What you will do:
The lines to be set down run from the line containing "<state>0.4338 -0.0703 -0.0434" through the final line of the data below; print them exactly and print nothing else.

Data extract:
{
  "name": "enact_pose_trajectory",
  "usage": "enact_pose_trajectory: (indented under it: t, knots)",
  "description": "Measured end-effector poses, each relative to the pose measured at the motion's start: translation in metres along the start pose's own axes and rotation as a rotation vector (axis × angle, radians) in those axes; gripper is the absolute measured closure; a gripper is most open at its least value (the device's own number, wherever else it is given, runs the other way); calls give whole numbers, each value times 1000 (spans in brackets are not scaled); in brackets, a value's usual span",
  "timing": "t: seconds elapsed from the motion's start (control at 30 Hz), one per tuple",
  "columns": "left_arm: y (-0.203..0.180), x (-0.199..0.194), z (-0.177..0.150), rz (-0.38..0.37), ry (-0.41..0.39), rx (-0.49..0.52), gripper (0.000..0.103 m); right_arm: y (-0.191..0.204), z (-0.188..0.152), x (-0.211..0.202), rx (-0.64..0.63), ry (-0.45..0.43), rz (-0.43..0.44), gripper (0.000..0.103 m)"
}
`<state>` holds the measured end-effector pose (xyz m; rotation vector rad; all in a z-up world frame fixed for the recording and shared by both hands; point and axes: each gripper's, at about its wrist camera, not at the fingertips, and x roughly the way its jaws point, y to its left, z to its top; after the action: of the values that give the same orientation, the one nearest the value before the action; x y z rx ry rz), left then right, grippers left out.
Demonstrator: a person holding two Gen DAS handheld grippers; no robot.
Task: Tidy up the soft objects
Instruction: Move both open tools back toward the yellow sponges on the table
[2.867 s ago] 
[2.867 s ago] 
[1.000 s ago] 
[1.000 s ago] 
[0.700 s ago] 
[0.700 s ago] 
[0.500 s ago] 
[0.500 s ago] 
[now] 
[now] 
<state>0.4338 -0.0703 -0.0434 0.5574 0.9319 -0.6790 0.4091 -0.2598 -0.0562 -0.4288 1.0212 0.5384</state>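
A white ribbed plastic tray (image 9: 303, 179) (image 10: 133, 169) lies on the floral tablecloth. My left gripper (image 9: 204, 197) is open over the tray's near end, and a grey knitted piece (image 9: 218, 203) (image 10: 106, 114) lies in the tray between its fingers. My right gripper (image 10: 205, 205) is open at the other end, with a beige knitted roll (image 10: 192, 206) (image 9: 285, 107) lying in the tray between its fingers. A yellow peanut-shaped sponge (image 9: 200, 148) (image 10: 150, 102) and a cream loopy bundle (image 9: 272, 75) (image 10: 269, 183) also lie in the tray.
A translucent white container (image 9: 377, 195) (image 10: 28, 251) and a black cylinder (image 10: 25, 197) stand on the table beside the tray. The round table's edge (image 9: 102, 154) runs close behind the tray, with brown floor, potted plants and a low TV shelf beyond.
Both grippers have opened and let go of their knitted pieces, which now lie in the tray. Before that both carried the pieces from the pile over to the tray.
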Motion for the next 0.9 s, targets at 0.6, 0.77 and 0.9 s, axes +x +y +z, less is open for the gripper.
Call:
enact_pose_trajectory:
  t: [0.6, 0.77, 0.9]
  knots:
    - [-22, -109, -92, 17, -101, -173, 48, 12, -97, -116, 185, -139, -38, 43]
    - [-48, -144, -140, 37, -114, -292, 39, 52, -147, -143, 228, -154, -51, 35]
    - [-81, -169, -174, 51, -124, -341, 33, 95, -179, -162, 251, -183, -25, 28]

Exercise output:
<state>0.4338 -0.0703 -0.0434 0.5574 0.9319 -0.6790 0.4091 -0.2598 -0.0562 -0.4288 1.0212 0.5384</state>
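A white ribbed plastic tray (image 9: 303, 179) (image 10: 133, 169) lies on the floral tablecloth. My left gripper (image 9: 204, 197) is open over the tray's near end, and a grey knitted piece (image 9: 218, 203) (image 10: 106, 114) lies in the tray between its fingers. My right gripper (image 10: 205, 205) is open at the other end, with a beige knitted roll (image 10: 192, 206) (image 9: 285, 107) lying in the tray between its fingers. A yellow peanut-shaped sponge (image 9: 200, 148) (image 10: 150, 102) and a cream loopy bundle (image 9: 272, 75) (image 10: 269, 183) also lie in the tray.
A translucent white container (image 9: 377, 195) (image 10: 28, 251) and a black cylinder (image 10: 25, 197) stand on the table beside the tray. The round table's edge (image 9: 102, 154) runs close behind the tray, with brown floor, potted plants and a low TV shelf beyond.
Both grippers have opened and let go of their knitted pieces, which now lie in the tray. Before that both carried the pieces from the pile over to the tray.
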Motion for the next 0.9 s, targets at 0.6, 0.77 and 0.9 s, axes +x +y +z, less is open for the gripper.
Call:
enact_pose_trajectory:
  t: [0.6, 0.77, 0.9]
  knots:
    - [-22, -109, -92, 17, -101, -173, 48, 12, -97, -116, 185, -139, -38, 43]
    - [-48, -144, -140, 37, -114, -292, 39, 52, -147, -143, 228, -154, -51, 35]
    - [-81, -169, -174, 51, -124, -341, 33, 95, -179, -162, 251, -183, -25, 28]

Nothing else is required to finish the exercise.